Surrendered weapons such as Light Machine Guns, Rocket Propelled Grenades, Sniper Rifles and Rocket Launchers can fetch Rs 35,000 each while AK 47, AK 56 and AK 74 rifles fetch an additional Rs 25,000. A monthly stipend of Rs 4,000 is also given for 36 months, until they find employment.
In Telangana and AP, the surrendered activist is also eligible for health cards, a house, 3-5 acres of land and his bounty is also given to him in an escrow account. Maoist sources say that many cadres had surrendered because they wanted money for necessities.
The tribal continues to suffer
Since the launch of Operation Green Hunt in November 2009 and the deployment of CRPF in large numbers, life has been difficult in Chhattisgarh. Earlier, if one had to travel by road from Bhadrachalam to Jagdalpur, even in government buses, people faced the scrutiny of the anti-Naxal brigade, Salwa Judum at Cherla, Konta, Errabore and Dornapal. Now, deemed illegal, the Salwa Judum has been replaced by the CRPF.

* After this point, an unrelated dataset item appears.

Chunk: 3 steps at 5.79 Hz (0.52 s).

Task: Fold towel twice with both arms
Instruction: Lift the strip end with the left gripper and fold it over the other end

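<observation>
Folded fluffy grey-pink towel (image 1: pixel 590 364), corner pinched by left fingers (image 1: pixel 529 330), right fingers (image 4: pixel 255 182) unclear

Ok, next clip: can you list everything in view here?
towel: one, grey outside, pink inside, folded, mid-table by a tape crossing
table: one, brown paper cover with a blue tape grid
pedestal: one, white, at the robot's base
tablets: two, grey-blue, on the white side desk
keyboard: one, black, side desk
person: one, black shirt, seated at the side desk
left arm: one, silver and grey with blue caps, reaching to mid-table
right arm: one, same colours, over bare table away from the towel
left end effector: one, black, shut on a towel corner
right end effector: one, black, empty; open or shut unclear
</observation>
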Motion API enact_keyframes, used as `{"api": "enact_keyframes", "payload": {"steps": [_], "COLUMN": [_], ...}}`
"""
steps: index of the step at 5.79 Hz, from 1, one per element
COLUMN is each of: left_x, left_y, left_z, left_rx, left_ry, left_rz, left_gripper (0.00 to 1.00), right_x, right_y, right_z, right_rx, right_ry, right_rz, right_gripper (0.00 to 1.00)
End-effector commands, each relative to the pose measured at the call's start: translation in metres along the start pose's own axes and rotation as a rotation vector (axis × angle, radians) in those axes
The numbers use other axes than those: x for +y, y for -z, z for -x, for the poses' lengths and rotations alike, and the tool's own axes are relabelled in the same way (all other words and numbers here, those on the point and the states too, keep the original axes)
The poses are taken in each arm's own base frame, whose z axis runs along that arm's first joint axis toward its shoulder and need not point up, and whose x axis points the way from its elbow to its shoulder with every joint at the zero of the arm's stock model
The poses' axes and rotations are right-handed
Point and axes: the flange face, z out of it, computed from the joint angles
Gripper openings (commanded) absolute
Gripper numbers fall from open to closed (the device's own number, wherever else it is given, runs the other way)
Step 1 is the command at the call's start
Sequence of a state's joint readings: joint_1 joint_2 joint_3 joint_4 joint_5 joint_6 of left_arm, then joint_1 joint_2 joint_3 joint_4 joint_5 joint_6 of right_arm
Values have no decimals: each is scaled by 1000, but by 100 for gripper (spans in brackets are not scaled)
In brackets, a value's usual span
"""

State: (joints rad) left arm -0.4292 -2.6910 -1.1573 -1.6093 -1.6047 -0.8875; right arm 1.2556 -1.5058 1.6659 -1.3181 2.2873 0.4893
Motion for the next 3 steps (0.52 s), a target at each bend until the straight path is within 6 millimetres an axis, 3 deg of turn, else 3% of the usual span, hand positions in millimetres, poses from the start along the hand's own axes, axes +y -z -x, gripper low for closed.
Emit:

For people in Bastar and Dantewada, the killing of tribals, ultras and security forces is simply routine. People do not travel after sundown in Chhattisgarh’s four districts. “We are scared of the security forces who ask too many questions and detain us for hours,” says Gosim Pandu of Errabore near Konta in Dantewada.
The Khoya and Konda Dora tribals are affected the most as they are suspected of carrying essential goods and passing on information to the Maoists, popularly known as ‘annalu’ (elder brothers in Telugu) in these parts of the Dandakaranya forests. Particularly after the October 24, 2016, massacre in the AOB, the CRPF has tightened security on tribal movements. The Maoist underground network often releases pictures and visuals of CRPF harassment of tribal women and farmers, though the government denies it.
What will happen next? A security forces crackdown is perhaps inevitable. Loss to life is a given. With neither side prepared to blink first, the distressed tribal is stuck in the crossfire between the Maoists and the government.